** Work item **
A stretch of the entries below is to be set down exactly, running from the line with "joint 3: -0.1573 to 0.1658" through the line with "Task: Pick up", both included, and no other line.

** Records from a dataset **
--------------------------------------------------

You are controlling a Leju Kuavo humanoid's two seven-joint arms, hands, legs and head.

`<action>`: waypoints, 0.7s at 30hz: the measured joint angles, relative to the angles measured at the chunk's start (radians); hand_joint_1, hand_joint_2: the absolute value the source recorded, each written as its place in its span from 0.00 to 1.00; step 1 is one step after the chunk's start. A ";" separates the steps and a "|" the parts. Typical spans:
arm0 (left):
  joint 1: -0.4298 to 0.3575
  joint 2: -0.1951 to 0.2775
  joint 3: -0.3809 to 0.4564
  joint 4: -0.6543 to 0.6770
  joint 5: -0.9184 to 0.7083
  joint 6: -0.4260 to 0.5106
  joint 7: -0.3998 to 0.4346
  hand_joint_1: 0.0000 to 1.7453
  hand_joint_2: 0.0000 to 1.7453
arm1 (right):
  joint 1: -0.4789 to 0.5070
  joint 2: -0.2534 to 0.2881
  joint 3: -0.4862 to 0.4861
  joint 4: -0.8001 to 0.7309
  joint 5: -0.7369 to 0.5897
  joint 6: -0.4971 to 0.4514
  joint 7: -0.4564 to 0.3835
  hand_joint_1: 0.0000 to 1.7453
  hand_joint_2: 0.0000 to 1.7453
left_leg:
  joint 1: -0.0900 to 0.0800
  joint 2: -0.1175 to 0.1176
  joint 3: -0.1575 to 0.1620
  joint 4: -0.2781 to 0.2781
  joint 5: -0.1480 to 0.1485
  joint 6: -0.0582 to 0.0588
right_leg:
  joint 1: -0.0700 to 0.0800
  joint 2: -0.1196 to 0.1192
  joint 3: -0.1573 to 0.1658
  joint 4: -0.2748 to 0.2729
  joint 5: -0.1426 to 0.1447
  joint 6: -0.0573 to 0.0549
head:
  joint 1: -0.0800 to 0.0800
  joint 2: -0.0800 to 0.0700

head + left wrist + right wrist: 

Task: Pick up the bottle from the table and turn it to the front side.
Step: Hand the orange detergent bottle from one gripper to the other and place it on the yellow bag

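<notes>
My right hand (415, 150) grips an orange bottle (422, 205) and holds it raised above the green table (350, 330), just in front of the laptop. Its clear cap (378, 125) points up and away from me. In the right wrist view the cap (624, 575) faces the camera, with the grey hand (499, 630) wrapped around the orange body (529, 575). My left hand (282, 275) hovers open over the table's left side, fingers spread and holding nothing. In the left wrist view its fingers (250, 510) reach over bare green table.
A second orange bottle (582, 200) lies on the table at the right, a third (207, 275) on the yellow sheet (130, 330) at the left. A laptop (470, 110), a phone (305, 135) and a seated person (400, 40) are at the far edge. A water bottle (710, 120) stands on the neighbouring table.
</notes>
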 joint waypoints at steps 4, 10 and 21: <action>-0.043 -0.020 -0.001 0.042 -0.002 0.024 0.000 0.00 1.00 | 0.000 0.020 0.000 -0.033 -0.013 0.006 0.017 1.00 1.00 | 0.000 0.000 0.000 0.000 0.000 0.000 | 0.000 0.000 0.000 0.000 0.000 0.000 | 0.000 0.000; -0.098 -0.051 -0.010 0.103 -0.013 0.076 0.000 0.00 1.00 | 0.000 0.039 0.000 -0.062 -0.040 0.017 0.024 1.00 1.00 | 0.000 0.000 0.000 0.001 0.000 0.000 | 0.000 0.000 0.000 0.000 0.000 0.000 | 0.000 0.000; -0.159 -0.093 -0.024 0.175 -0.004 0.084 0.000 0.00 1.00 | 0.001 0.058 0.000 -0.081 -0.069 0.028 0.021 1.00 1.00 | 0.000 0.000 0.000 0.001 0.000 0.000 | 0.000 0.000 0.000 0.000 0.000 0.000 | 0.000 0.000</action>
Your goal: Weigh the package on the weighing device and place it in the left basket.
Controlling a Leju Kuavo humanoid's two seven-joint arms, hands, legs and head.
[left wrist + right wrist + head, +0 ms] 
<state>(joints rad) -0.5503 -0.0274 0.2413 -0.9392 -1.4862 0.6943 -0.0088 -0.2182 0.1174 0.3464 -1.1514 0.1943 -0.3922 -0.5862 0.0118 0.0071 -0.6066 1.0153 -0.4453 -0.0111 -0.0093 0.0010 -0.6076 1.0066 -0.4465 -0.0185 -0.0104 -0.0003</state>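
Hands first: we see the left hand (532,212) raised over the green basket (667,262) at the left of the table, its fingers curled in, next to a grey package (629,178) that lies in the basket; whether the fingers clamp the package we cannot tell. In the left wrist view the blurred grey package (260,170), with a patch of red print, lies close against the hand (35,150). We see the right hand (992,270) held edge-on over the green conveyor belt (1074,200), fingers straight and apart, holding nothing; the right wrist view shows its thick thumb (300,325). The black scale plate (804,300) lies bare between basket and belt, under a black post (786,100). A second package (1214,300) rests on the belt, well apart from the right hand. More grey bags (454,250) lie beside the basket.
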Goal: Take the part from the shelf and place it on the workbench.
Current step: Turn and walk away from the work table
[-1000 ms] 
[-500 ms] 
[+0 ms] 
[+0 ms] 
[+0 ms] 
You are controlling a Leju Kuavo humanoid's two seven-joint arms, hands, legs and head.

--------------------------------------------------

** Answer space **
  joint 3: -0.1573 to 0.1658
  joint 4: -0.2748 to 0.2729
  joint 5: -0.1426 to 0.1447
  joint 6: -0.0573 to 0.0549
head:
  joint 1: -0.0800 to 0.0800
  joint 2: -0.0800 to 0.0700

head + left wrist + right wrist: 

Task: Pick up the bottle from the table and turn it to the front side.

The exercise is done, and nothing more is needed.